Your assignment →
Your answer should consist of the lines in the listing that hold "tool".

Data below below:

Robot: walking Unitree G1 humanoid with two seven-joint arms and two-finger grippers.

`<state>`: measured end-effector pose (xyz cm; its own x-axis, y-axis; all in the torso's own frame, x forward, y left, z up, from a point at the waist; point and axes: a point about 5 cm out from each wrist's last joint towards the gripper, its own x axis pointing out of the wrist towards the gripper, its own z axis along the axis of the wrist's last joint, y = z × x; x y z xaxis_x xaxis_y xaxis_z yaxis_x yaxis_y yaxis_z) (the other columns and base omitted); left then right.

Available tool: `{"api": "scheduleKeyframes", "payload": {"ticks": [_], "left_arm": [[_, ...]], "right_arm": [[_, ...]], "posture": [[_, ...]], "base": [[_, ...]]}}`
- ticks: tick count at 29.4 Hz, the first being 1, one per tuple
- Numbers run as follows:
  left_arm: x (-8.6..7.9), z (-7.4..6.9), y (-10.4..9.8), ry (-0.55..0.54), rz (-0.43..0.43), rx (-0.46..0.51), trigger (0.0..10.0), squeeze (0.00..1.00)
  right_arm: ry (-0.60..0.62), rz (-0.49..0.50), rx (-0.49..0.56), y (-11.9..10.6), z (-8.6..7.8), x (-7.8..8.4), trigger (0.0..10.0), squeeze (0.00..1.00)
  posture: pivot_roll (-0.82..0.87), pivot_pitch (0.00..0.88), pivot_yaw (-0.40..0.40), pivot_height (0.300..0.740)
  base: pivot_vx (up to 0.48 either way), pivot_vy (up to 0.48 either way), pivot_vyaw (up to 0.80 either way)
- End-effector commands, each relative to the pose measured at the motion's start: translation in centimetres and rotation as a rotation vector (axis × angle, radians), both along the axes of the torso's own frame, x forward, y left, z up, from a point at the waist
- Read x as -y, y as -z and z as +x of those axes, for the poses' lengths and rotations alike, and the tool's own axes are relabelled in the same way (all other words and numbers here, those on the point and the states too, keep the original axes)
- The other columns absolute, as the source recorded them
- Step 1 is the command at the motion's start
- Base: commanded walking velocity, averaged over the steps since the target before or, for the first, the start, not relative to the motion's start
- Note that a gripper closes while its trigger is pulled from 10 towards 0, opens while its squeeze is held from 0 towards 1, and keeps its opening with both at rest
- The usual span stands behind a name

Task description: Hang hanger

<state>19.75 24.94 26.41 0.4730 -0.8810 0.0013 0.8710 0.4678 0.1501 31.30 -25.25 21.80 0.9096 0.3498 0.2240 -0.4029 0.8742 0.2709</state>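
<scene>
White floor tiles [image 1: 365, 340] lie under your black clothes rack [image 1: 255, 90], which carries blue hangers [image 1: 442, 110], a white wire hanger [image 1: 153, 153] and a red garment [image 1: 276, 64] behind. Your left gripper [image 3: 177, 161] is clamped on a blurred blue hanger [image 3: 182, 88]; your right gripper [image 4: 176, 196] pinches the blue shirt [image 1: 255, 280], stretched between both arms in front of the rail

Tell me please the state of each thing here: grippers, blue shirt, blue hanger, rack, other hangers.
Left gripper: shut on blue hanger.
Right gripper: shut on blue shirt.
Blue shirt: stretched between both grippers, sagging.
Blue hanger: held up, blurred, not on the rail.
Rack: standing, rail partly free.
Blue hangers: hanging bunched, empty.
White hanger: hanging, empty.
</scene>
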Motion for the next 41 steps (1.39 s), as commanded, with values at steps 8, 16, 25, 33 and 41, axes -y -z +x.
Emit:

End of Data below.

Your response →
Available tool: `{"api": "scheduleKeyframes", "payload": {"ticks": [_], "left_arm": [[_, ...]], "right_arm": [[_, ...]], "posture": [[_, ...]], "base": [[_, ...]]}}`
- Read x as -y, y as -z and z as +x of those axes, for the poses' lengths and rotations alike, and the tool's own axes are relabelled in the same way (all other words and numbers here, those on the point and the states too, keep the original axes)

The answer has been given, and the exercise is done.